Activity: All the data below goes into the copy word for word, but the pictures don't.

*** Opening Dataset content ***

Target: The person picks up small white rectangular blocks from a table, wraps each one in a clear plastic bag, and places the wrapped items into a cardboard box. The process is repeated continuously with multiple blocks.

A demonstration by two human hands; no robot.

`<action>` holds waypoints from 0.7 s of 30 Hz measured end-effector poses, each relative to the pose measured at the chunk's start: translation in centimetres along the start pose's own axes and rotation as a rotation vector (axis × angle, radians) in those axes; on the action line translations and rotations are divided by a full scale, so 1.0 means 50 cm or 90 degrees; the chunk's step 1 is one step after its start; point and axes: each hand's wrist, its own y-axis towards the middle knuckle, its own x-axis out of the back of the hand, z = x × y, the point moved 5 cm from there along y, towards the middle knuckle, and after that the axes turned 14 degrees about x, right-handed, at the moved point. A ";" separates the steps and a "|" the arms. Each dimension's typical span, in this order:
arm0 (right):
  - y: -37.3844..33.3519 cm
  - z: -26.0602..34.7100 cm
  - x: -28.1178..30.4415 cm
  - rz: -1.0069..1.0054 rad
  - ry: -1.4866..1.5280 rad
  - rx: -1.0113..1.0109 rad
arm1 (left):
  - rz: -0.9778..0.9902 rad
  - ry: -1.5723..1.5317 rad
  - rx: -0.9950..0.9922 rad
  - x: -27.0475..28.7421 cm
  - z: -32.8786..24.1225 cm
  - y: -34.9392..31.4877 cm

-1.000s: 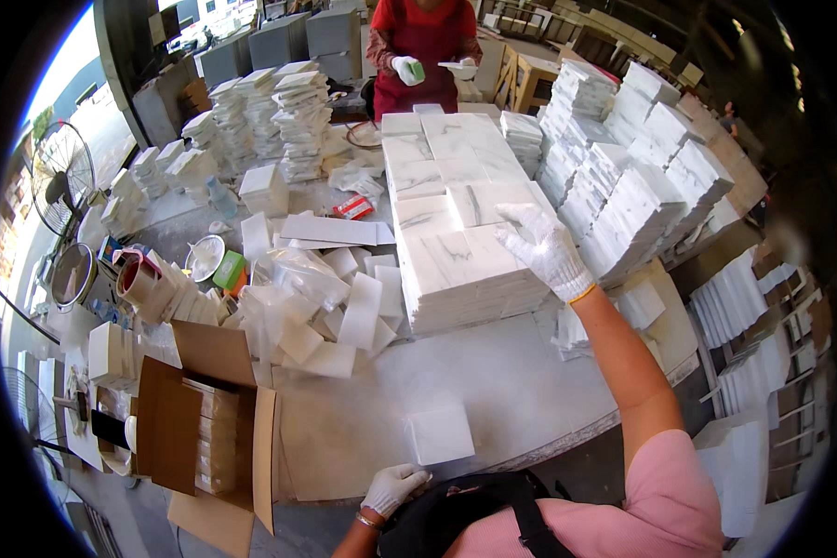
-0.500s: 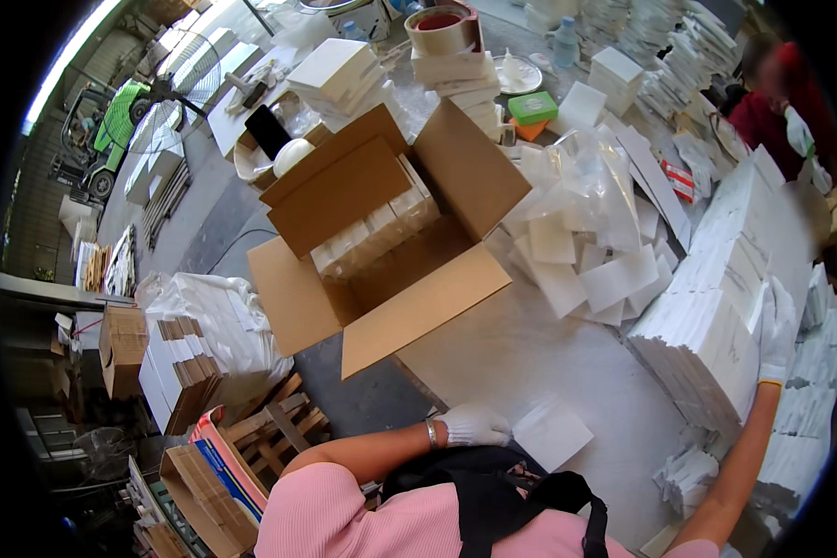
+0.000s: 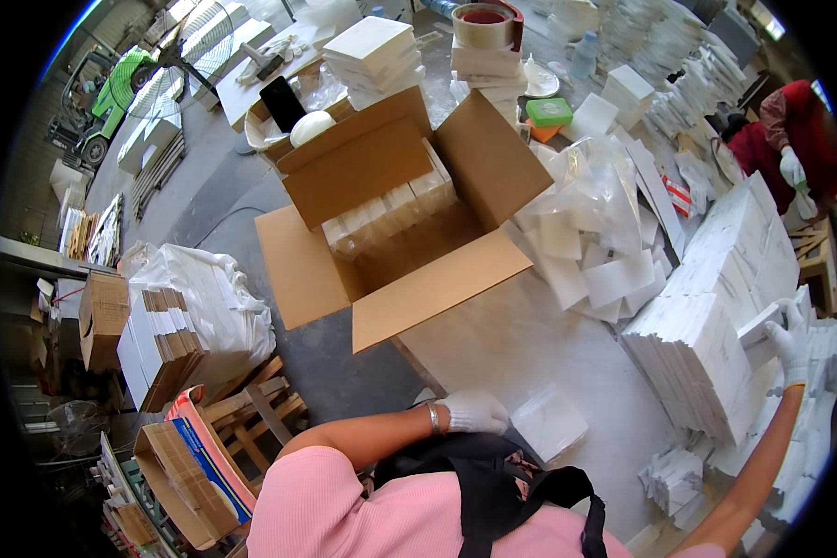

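My right hand (image 3: 790,337), in a white glove, has its fingers closed on the upper edge of a white marble-look tile (image 3: 759,325). That tile leans a little apart from a long row of grey-veined white tiles (image 3: 702,325) standing on edge at the right. My left hand (image 3: 475,412), also gloved, rests near my body with its fingers curled and nothing visible in them. Beside it lies a small square stack of white sheets (image 3: 550,423). An open cardboard box (image 3: 442,293) stands ahead, with wrapped white blocks (image 3: 391,212) lined up along its far side.
Loose white foam sheets and clear plastic (image 3: 614,242) lie between box and tiles. A tape roll (image 3: 484,26) tops a stack behind the box. A person in red (image 3: 795,139) works at the far right. At left are a pallet (image 3: 256,409), cartons (image 3: 181,488) and a green forklift (image 3: 112,98).
My right hand has moved up and slightly right, and a tile now tilts away from the row at its fingers. My left hand's fingers look more curled. The view has shifted slightly.
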 end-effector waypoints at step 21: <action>-0.185 0.572 -0.486 0.138 0.501 -0.037 | 0.102 -0.131 0.161 0.009 -0.007 -0.008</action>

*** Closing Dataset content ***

Your solution:
Target: The person picks up small white rectangular blocks from a table, wraps each one in a clear plastic bag, and places the wrapped items into a cardboard box. The process is repeated continuously with multiple blocks.

A demonstration by two human hands; no robot.

`<action>` holds waypoints from 0.7 s of 30 Hz measured end-effector poses, each relative to the pose measured at the chunk's start: translation in centimetres along the start pose's own axes and rotation as a rotation vector (axis × angle, radians) in those axes; on the action line translations and rotations are divided by a full scale, so 1.0 means 50 cm or 90 degrees; the chunk's step 1 is one step after its start; point and axes: each hand's wrist, its own y-axis towards the middle knuckle, its own x-axis out of the back of the hand, z = x × y, the point moved 5 cm from there along y, towards the middle knuckle, and after that the axes turned 14 degrees about x, right-handed, at the moved point. A ";" separates the steps and a "|" the arms. Each dimension's typical span, in this order:
arm0 (right):
  - y: -37.3844..33.3519 cm
  - z: -26.0602..34.7100 cm
  - x: -28.1178..30.4415 cm
  - rz: -1.0069..1.0054 rad
  - ry: -1.4866..1.5280 rad
  - rx: -1.0113..1.0109 rad
arm1 (left):
  - rz: -0.9778..0.9902 rad
  - ry: -1.5723..1.5317 rad
  - rx: -0.9950..0.9922 rad
  - x: -27.0475..28.7421 cm
  - z: -32.8786..24.1225 cm
  - y: -34.9392..31.4877 cm

-1.000s: 
-0.500s: 
+0.000s: 

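My right hand (image 3: 790,337), in a white glove, has its fingers closed on the upper edge of a white marble-look tile (image 3: 759,325). That tile leans a little apart from a long row of grey-veined white tiles (image 3: 702,325) standing on edge at the right. My left hand (image 3: 475,412), also gloved, rests near my body with its fingers curled and nothing visible in them. Beside it lies a small square stack of white sheets (image 3: 550,423). An open cardboard box (image 3: 442,293) stands ahead, with wrapped white blocks (image 3: 391,212) lined up along its far side.
Loose white foam sheets and clear plastic (image 3: 614,242) lie between box and tiles. A tape roll (image 3: 484,26) tops a stack behind the box. A person in red (image 3: 795,139) works at the far right. At left are a pallet (image 3: 256,409), cartons (image 3: 181,488) and a green forklift (image 3: 112,98).
My right hand has moved up and slightly right, and a tile now tilts away from the row at its fingers. My left hand's fingers look more curled. The view has shifted slightly.
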 end-effector waypoints at step 21: <action>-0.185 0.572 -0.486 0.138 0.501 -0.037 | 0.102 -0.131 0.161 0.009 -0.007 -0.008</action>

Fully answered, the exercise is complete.